What to work on>
Every line containing "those" should be identified and copied from the data below.

++++

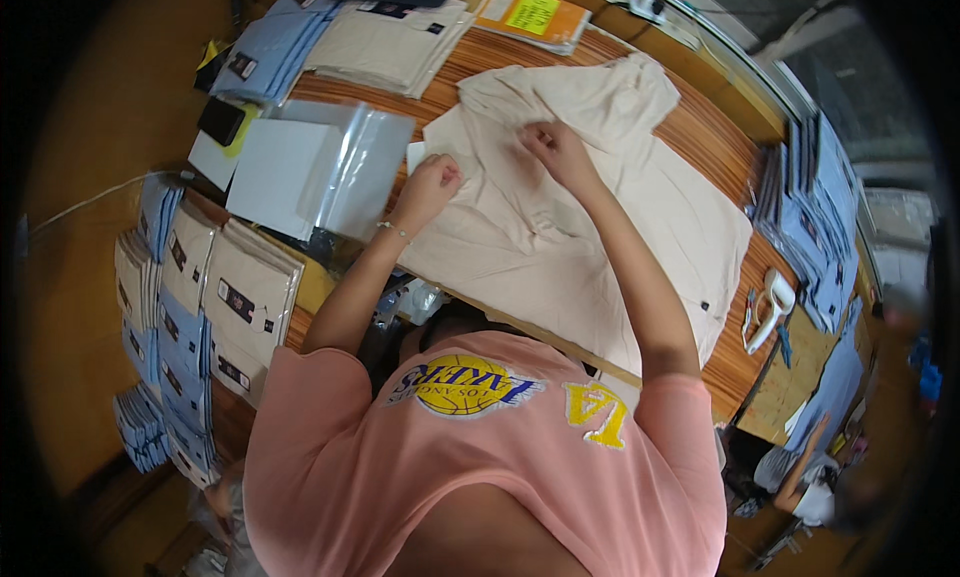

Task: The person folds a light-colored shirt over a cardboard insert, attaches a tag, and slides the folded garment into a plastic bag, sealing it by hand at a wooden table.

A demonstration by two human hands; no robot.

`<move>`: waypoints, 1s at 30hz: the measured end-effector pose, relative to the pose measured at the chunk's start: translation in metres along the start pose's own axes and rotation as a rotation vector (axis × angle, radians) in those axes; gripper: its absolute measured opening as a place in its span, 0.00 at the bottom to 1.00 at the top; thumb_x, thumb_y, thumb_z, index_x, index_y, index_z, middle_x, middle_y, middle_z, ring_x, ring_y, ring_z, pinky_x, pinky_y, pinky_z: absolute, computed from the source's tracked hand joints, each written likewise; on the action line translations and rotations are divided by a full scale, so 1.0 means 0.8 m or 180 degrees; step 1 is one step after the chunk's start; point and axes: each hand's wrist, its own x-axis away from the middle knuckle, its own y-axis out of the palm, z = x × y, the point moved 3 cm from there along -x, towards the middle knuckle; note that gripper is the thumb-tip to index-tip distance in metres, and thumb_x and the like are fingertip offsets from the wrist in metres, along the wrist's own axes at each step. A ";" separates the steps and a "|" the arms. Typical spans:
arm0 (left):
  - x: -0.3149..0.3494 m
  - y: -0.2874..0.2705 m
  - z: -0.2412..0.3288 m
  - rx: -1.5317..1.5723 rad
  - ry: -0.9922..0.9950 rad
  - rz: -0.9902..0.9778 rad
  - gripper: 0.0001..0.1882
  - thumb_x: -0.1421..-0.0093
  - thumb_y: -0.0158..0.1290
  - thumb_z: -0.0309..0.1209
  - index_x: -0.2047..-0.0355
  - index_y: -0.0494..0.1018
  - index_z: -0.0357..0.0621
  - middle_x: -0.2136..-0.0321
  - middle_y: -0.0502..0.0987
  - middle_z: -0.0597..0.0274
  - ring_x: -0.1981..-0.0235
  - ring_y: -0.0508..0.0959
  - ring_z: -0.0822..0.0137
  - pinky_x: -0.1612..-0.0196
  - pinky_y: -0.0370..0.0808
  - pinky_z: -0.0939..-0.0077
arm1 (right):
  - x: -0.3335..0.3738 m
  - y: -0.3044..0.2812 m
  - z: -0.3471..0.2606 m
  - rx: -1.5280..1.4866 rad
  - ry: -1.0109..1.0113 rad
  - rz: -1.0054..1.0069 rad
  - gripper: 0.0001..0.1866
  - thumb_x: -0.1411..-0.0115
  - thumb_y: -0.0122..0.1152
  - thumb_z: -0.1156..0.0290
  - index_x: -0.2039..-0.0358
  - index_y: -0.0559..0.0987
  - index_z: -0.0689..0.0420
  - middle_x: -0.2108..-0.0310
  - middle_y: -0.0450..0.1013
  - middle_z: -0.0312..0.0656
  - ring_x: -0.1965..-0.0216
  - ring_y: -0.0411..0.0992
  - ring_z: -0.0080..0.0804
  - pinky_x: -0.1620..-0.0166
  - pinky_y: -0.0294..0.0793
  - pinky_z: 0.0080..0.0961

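A beige garment (640, 217) lies spread over the striped wooden table, its far part bunched into loose folds. My left hand (432, 189), with a thin bracelet at the wrist, is closed at the garment's left side, its curled fingers against the cloth. Beside it, a small white piece like a tag or paper (415, 155) shows at the cloth's edge. My right hand (562, 157) is over the middle of the garment, fingers curled together and a shadow below them. Whatever its fingertips may pinch is too small to see.
Left of the garment lie clear plastic bags (370, 162) and white sheets (280, 182). Packed beige shirts (245, 297) and blue shirts (265, 57) are stacked leftward. An orange booklet (530, 17) sits at the back. Rightward are blue shirts (810, 212), a white handheld tool (772, 302) and another person (805, 482).
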 end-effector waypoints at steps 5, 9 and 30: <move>0.003 0.000 -0.008 -0.0178 0.0368 -0.0574 0.18 0.53 0.62 0.36 0.69 0.68 0.37 0.67 0.68 0.53 0.63 0.70 0.59 0.59 0.68 0.71 | -0.128 0.088 -0.033 0.1631 0.0631 0.0678 0.27 0.50 0.57 0.49 0.67 0.76 0.64 0.67 0.74 0.54 0.62 0.74 0.46 0.59 0.72 0.37; 0.003 -0.001 -0.001 -0.0396 0.0651 -0.0639 0.24 0.58 0.65 0.40 0.69 0.68 0.37 0.67 0.67 0.53 0.61 0.68 0.56 0.57 0.66 0.70 | -0.156 0.075 0.005 0.2407 0.0649 0.0501 0.22 0.51 0.57 0.54 0.66 0.76 0.61 0.68 0.75 0.52 0.64 0.74 0.45 0.59 0.72 0.37; 0.048 0.017 0.065 0.0762 -0.0644 -0.1036 0.24 0.42 0.49 0.45 0.56 0.67 0.38 0.58 0.71 0.51 0.56 0.72 0.55 0.52 0.67 0.66 | 0.184 -0.180 -0.081 -0.1371 0.0396 0.0539 0.16 0.53 0.54 0.72 0.61 0.76 0.62 0.63 0.73 0.42 0.61 0.72 0.30 0.54 0.68 0.22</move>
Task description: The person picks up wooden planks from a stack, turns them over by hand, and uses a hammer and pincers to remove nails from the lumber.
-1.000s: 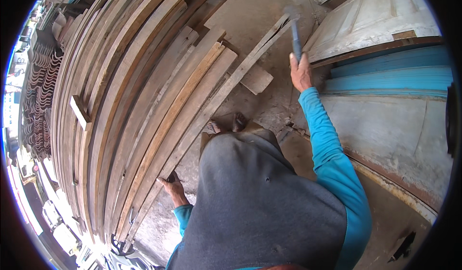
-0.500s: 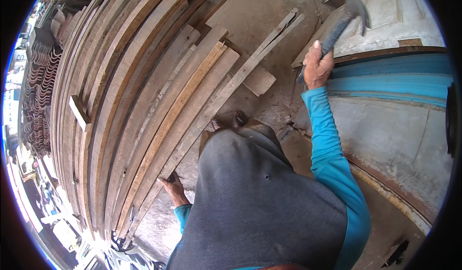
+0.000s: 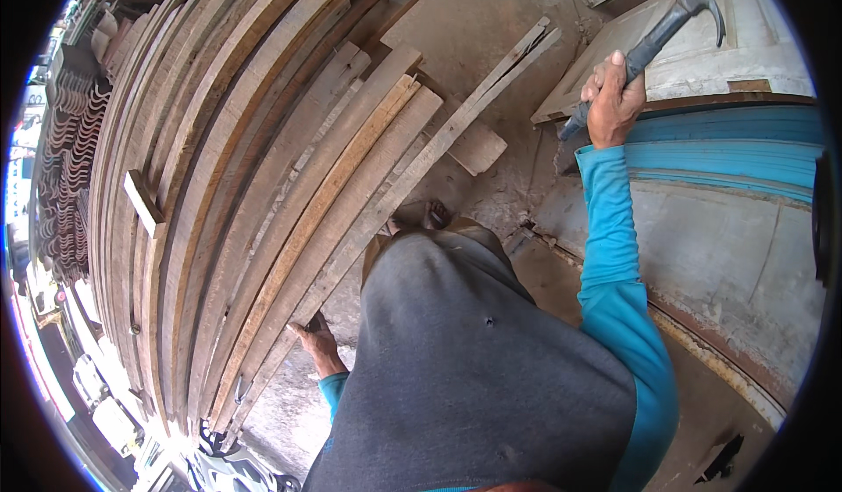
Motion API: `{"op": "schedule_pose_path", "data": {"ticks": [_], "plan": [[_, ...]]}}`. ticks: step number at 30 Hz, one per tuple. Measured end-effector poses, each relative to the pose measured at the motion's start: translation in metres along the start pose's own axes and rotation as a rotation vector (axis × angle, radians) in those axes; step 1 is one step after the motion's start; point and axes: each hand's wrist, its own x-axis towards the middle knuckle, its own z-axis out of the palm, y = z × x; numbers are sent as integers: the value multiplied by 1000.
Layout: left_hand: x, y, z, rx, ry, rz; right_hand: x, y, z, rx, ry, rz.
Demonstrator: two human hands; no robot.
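Observation:
My right hand (image 3: 616, 106) is raised at the right, wrapped round the dark grip of a claw hammer (image 3: 671, 29). The hammer's metal head points up and away, clear of the wood. Lower left, my left hand (image 3: 317, 345) holds the near edge of a narrow wooden batten (image 3: 438, 146); its thumb lies on the wood and the other fingers are partly hidden. A split opens the far end of that batten. Beside it, wider planks (image 3: 373, 172) lie lengthwise in a stack.
A small wood offcut (image 3: 145, 203) sits across the stack. Wavy roof tiles (image 3: 72, 167) are piled at the far left. To the right lean pale panelled doors (image 3: 702, 238) and blue boards (image 3: 719, 150). A short board (image 3: 478, 147) juts out near my feet.
My right hand has swung a little to the right and upward with the hammer. My left hand stays at the same spot on the batten.

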Motion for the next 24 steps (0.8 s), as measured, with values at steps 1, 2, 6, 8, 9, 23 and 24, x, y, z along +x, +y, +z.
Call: {"op": "schedule_pose_path", "data": {"ticks": [1,2,6,8,9,23,24], "plan": [[0,0,4,1,2,8,-6,17,-5,-39,12,44],[-1,0,7,1,4,14,-13,37,-13,-81,24,85],[0,1,8,-3,25,35,-43,89,-44,-458,-539,818],[-5,-1,18,3,26,21,-39,55,-36,-441,-494,690],[-5,0,17,161,37,55,-44,36,-31,-422,-448,624],[-14,6,27,224,123,64,-56,134,-42,-723,-409,760],[-10,2,16,266,97,73,-61,131,-47,-721,-411,747]]}}
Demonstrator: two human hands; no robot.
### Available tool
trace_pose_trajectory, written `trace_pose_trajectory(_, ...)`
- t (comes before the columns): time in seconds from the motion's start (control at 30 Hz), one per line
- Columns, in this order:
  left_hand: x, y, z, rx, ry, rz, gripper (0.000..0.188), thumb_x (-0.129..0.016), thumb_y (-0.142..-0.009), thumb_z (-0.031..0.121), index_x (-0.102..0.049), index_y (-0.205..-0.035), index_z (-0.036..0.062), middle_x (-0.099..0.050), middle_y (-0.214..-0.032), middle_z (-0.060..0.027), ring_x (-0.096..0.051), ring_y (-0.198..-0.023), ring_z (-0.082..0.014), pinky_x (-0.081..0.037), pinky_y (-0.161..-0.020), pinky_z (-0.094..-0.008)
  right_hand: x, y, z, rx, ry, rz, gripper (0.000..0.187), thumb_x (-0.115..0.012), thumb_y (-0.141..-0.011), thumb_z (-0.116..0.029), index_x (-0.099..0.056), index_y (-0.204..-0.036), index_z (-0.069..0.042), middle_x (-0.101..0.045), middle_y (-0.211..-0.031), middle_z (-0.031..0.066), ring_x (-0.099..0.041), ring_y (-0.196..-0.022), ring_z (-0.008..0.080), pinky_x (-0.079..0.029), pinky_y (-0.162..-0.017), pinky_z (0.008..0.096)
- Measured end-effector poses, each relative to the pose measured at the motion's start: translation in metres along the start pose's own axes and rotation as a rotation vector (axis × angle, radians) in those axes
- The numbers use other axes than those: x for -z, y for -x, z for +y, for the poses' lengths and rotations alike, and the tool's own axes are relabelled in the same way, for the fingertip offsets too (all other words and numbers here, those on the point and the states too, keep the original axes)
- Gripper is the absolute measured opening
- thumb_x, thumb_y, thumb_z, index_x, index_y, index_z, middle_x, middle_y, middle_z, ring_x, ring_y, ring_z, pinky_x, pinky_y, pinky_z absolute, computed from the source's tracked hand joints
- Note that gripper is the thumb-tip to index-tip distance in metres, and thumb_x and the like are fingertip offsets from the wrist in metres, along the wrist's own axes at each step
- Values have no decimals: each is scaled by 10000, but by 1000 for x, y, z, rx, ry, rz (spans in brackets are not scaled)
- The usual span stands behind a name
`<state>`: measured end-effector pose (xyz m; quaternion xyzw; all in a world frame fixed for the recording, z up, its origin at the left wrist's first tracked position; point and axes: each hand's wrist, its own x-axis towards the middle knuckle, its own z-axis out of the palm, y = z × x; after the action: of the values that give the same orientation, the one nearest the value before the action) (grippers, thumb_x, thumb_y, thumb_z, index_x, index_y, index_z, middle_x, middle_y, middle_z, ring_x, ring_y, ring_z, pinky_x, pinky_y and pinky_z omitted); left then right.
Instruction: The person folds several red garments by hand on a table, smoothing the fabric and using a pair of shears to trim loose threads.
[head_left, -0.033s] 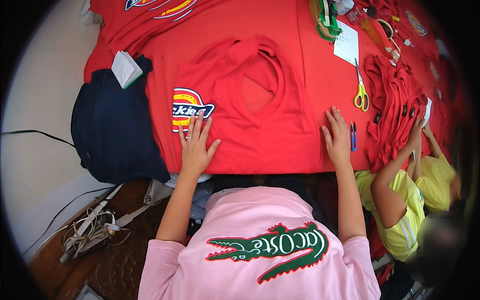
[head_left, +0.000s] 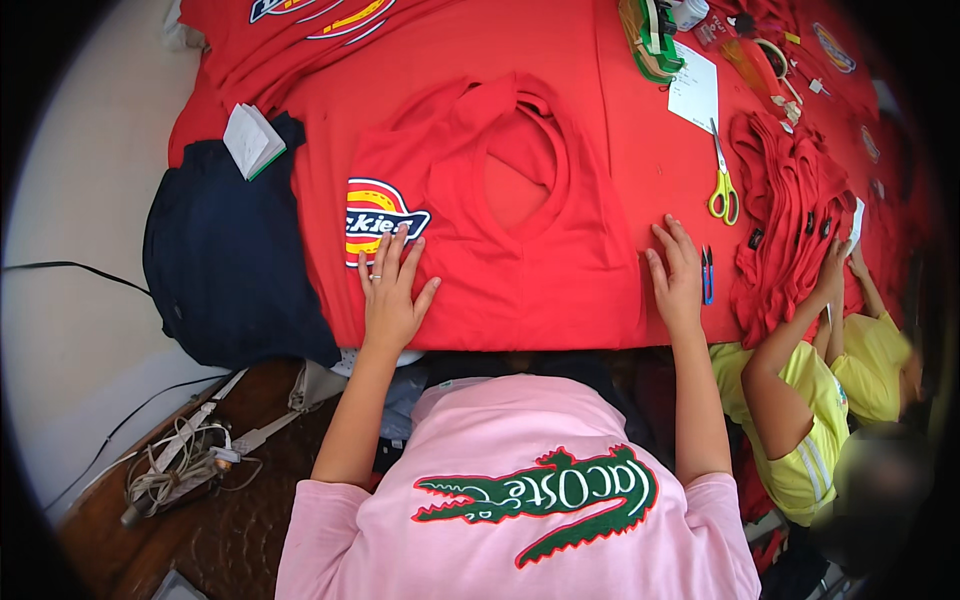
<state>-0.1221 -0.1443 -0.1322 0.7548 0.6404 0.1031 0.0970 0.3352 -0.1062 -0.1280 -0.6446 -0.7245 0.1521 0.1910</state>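
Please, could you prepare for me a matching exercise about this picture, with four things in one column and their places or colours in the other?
Things:
1. Left hand
2. Scissors
3. Small snips
4. White booklet

Places or colours:
A. Lying on the dark navy cloth
B. Partly yellow
C. On the red garment, at its printed badge
D. Partly blue, just right of the right hand

Right pairs: 1-C, 2-B, 3-D, 4-A

Notebook (head_left: 253, 142) atop cloth (head_left: 235, 260), L of garment (head_left: 560, 290); snips (head_left: 708, 285) w/ scissors (head_left: 723, 190) behind, btwn garment & clothes pile (head_left: 785, 220) R.
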Motion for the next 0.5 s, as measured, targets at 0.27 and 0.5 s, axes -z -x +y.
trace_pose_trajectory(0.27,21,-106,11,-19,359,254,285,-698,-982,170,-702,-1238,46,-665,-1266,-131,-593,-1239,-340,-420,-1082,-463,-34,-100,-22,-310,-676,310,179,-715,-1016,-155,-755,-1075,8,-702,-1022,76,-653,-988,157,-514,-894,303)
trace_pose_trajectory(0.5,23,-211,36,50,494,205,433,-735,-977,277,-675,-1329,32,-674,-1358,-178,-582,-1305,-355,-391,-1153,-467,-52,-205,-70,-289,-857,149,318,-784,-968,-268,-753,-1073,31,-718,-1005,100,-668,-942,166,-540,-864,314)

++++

Expected answer>
`<move>`: waypoints, 1s at 30hz: the measured end-effector pose, relative to the pose measured at the chunk's start: translation in metres along the start pose's own axes and rotation as a rotation vector (axis × angle, radians) in those axes; gripper: its absolute measured opening as a place in its span, 0.00 at the bottom to 1.00 at the top; thumb_x, thumb_y, thumb_z, index_x, index_y, index_z, middle_x, middle_y, middle_z, ring_x, ring_y, ring_z, pinky_x, pinky_y, pinky_z: absolute, computed from the source's tracked hand joints, each written likewise; on the action line translations and rotations are divided by a full scale, so 1.0 means 0.8 m or 180 degrees; step 1 is one step after the chunk's start; point and axes: each hand's wrist, its own x-axis away from the middle knuckle, its own y-axis out of the palm, z = x × y, the point moved 3 cm from there along -x, towards the middle knuckle; note that gripper is the thumb-tip to index-tip distance in metres, and thumb_x and the like are fingertip offsets from the wrist in metres, along the wrist's own axes at each step. A ";" separates the steps and a "|" the arms. Typical spans:
Motion API: `{"op": "schedule_pose_path", "data": {"ticks": [_], "plan": [[_, ...]]}}`. ticks: step number at 30 Hz, one per tuple. Measured end-effector poses, each relative to the pose measured at the motion's start: translation in metres along the start pose's own axes and rotation as a rotation vector (axis × angle, radians) in those axes; step 1 is one step after the motion's start; point and axes: each hand's wrist, its own x-axis towards the middle knuckle, its own z-axis out of the palm, y = z × x; numbers are sent as integers: the value multiplied by 1000.
- Measured end-effector poses, each relative to the pose measured at the motion's start: translation in metres along the start pose's own axes and rotation as a rotation vector (axis × angle, radians) in those axes
- The numbers use other axes than those: x for -z, y for -x, z for +y, for the poses' lengths and rotations alike, and the tool's own axes are relabelled in the same way, for the fingertip offsets too (all other words and numbers here, those on the point and the states too, keep the original axes)

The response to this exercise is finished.